Earlier this week Michèle Fitoussi wrote about her fascination, her research materials, and her favorite episodes from Helena Rubinstein's life. Her biography on Helena, Helena Rubinstein: The Woman Who Invented Beauty, is now available. She has been blogging here all week for Jewish Book Council and MyJewishLearning.
Helena Rubinstein's career took off at a time when, at least in terms of beauty and hygiene, emancipation was there for the taking, and women were choosing to emancipate themselves. Helena’s intuition, as well as lucky timing, and of course her extraordinary talent, certainly helped her succeed. She understood that beauty was seen as a ‘new power’, she managed to bring make-up out of the theatres and brothels for ‘honest’ women to appropriate. She taught women how to look after themselves, she democratized access to beauty products and anticipated the importance of science and hygiene in the industry.
For the emancipation of women was not merely the right to vote, work, and achieve financial independence - fashion and beauty also played a great role. Thanks to Poiret and Chanel, women were free of restraining corsets, allowing them the freedom to move, take part in sports, walk, drive, and ride horses just like men. Thanks to Helena Rubinstein, they learnt to apply makeup or improve their skin – she had no intention of creating mere dolls, but rather women capable of looking after themselves. In 1912 in New York, the suffragettes protesting for the right to vote all wore bright red lipstick; challenging the societal norms of the time by wearing ‘taboo’ make-up. When Helena Rubinstein arrived in the United States three years later, women were ready to follow her advice. Ironically, she rarely used any skin creams herself – but she had a beautiful complexion around which she built her brand.
So in a way, Helena played an important role in the women’s liberation movement, but perhaps unconsciously so, or in her own – non-political – way. I don’t believe this ruthless businesswoman and ingenious entrepreneur was much of a feminist.
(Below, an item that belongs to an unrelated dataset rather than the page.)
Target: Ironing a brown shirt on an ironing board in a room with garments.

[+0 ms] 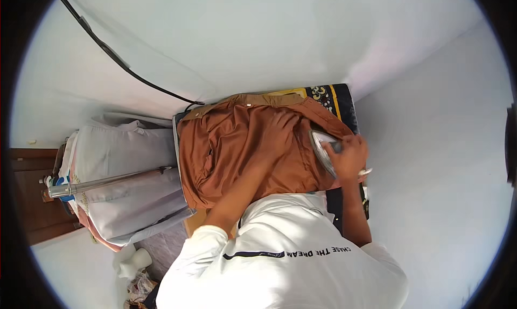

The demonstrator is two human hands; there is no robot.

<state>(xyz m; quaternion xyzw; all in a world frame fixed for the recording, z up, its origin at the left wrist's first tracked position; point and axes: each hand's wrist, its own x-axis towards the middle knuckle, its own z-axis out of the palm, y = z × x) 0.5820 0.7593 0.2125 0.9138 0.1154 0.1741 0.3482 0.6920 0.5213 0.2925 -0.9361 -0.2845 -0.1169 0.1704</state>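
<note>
A rust-brown jacket (242, 147) lies spread out with its shiny lining facing up and its fabric wrinkled on the left half. My right hand (350, 157) grips a clothes iron (323, 147) by its handle. The iron rests on the jacket's right side, close to the buttoned front edge, its pointed tip away from me. My left hand (280, 127) presses on the lining near the middle, fingers apart, holding nothing. Beneath the jacket, a dark patterned cloth with yellow trim (341, 103) shows at the far right corner.
A wall (258, 42) rises directly behind the work surface, another (436, 127) on the right. A black cable (117, 58) runs along the back wall to the surface's far left corner. Left of it, pale grey garments (125, 147) hang around a metal rail (109, 181).
</note>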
Michèle Fitoussi was born in Tunisia to French parents, and has lived in Paris since the age of five. She worked as a journalist at Elle magazine for years, interviewing world leaders in areas as varied as politics, human sciences, sports, literature and the media. She is the author of screenplays, fiction and non-fiction, including the international bestsellers Superwoman’s had Enough and The Prisoner. She also co-wrote Stolen Lives with Malika Oufkir, which sold more than a million copies throughout the world and remained on the New York Times best-seller list for 25 weeks after being stamped as an “Oprah Book” by Oprah Winfrey. Her newest book, Helena Rubinstein: The Woman Who Invented Beauty, is now available. Her forthcoming book about the 2008 terrorist attacks in Mumbai will be published in France this September.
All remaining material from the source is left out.